# Cub Cadet is Junk. Can catch Fire



## Beviesbits

I have a 2 year old Cub Cadet LT1045 which was under the original manufacturer's warranty. It caught on fire after a short period of use. Though the machine is a total loss, I'm glad nobody got hurt. I can't tell you how many times my toddler son sat on this tractor pretending to drive and making little brrrrr sounds. Thank goodness he wasn't on it when it burst into flames cause it went up quick. A cheap plastic hood over a hot engine and exhaust is just an accident waiting to happen. Please keep this in mind in anyone else has this tractor...also watch where you store it! Cub Cadet has refused to honor their warranty and is insisting I should call my insurance agent...it's not my insurance company's fault. Cub Cadet has gone down hill ever since MTD has taken them over. Don't buy one of these tractors.


----------



## Hoodoo Valley

Welcome to the forum! Sorry to hear about your machine. Hope you get it sorted out.


----------



## rsmith335

My neibor had a new motor cycle and caught fire and burned his house to the ground. The Fire Marshall said the battery shorted out and started the fire.


----------



## snowman17

I hate the MTD cubs. I bought one used off of a neighbor with 200 hrs on it. It has been nothing but a headache:

First the seat came off, then a fuse holder failed, then the lights quit, then part of the hood assembly broke, then I found the plug for the ignition switch had partially melted from the short-circuit in the lights, and the bagger has never worked right.:dazed:

I will never buy a cub made by MTD again, although I want a pre-MTD cub.


----------



## IH farm boy

unfortunatley , they all have problems especially the cheap ones from the big stores , i know some green ones that have burned up and others , the plastic part is kind of industry wide have you been under the hood of your car ?


----------



## Hoodoo Valley

IH farm boy said:


> unfortunatley , they all have problems especially the cheap ones from the big stores , i know some green ones that have burned up and others , the plastic part is kind of industry wide have you been under the hood of your car ?

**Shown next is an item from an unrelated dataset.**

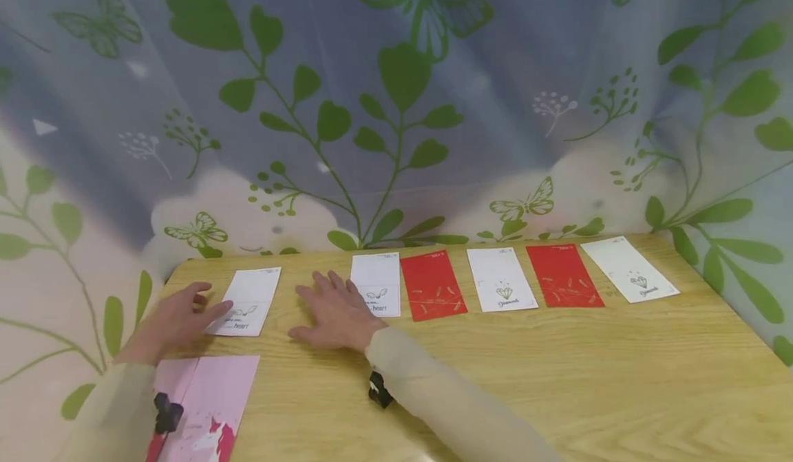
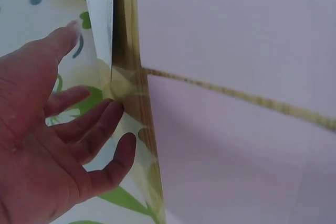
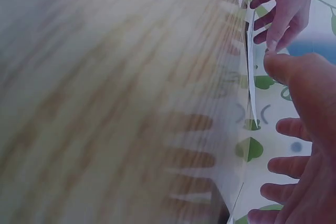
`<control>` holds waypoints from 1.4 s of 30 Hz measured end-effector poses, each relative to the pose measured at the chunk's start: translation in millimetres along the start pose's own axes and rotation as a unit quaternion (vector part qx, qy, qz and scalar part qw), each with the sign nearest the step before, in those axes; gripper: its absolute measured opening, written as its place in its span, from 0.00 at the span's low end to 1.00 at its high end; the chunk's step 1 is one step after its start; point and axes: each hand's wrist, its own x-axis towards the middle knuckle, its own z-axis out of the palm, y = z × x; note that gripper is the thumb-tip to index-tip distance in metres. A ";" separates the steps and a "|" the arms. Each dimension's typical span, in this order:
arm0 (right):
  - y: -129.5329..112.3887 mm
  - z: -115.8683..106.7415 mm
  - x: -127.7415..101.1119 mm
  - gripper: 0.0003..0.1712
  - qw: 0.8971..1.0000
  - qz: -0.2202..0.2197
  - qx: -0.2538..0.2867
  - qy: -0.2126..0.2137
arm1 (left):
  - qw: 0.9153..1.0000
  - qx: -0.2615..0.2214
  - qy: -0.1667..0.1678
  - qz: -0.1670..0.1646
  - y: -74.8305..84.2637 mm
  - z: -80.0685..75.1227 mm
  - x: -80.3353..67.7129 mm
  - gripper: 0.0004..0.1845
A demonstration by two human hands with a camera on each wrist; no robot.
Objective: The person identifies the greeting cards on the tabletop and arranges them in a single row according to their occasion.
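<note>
My left hand (image 1: 176, 317) is at the left edge of a flat white paper piece (image 1: 248, 303), printed with wings and the word "heart". Its thumb overlaps that edge in the head view, and in the left wrist view the fingers are loosely bent and apart from the thumb. My right hand (image 1: 337, 314) hovers low over the table with spread fingers, holding nothing. Its fingers partly cover a second white paper piece (image 1: 376, 269) with the same print. A pink paper sheet (image 1: 238, 379) with a unicorn lies below my left hand, partly hidden by the forearm.
Right of my right hand, a row continues along the far edge: a red paper piece (image 1: 431, 283), a white one with a diamond print (image 1: 500, 276), another red one (image 1: 564, 273) and another diamond one (image 1: 628, 266). The wooden table (image 1: 557, 372) meets a leaf-patterned curtain (image 1: 396, 138) behind.
</note>
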 end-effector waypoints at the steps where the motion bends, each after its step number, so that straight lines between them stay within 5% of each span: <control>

John Deeres certainly do NOT catch on fire! Do not click this link... How to cook a Deere | David's Farm Blog


----------



## Hoodoo Valley

Yup! That one will cost some money!


----------



## snowman17

After seeing the poor quality of consumer products I am totally for buying older equipment and fixing them up. When I do buy new, I look for commercial grade at reputable dealers first. They tend to be built a little better (cast iron sleeves, ect)


----------



## Hoodoo Valley

snowman17 said:


> After seeing the poor quality of consumer products I am totally for buying older equipment and fixing them up. When I do buy new, I look for commercial grade at reputable dealers first. They tend to be built a little better (cast iron sleeves, ect)


But sooooo expensive and sometimes still crap too! Older is better in my opinion.


----------



## Mickey

IMO, the problem initiates from the consumer. They expect a Caddy at Yugo prices. Only way the mfgr can try and satisfy is to find ways to make them cheaper.

My first GT was bought in 1970, a Bolens which I still have and use. Tractor, mower and tiller = $2k. Avg buyer today is still wanting to pay $2k.

My current rider is a Cub, metal hood, shaft drive for trans and mower, cast iron transaxle. Almost every moving part has either oilite bushings or bearings. Mower deck tips the scale @ 265# and there are a doz zirk fittings for it, spindle bearing are tapered roller bearings, 2 per spindle. All but trouble free. But then I didn't pay $2k for it either. These models are built in the Cub factory not the MTD factory where the big box store models are made.

Not trying to brag but saying if you want something that is reliable and durable you're going to have to pay more than $2k, a lot more.


----------



## IH farm boy

im sticking with the old stuff gives me a excuse to hide in the shop, i have a cc 73 and 70 that need brought to life , i think the 73 is getting hydralics and a three point set up


----------



## rsmith335

Box stores give mgf there own specs, and the products they sell are CRAP. This goes for almost every thing they sell. I don't know why mgf lower their standards, yes I do. The almighty dollar. I think it really hurts the mgf reputations in the long run. I buy through small equipment dealers and they take care of me.


----------



## BERMUDA KEN

Not knowing much about the machines condition prior to the fire, I need to ask, was it EVER cleaned???

I've seen a number of burn units and some were an electrical part failure, but most were from a lack of cleaning and THAT caused them to overheat and or burn out. 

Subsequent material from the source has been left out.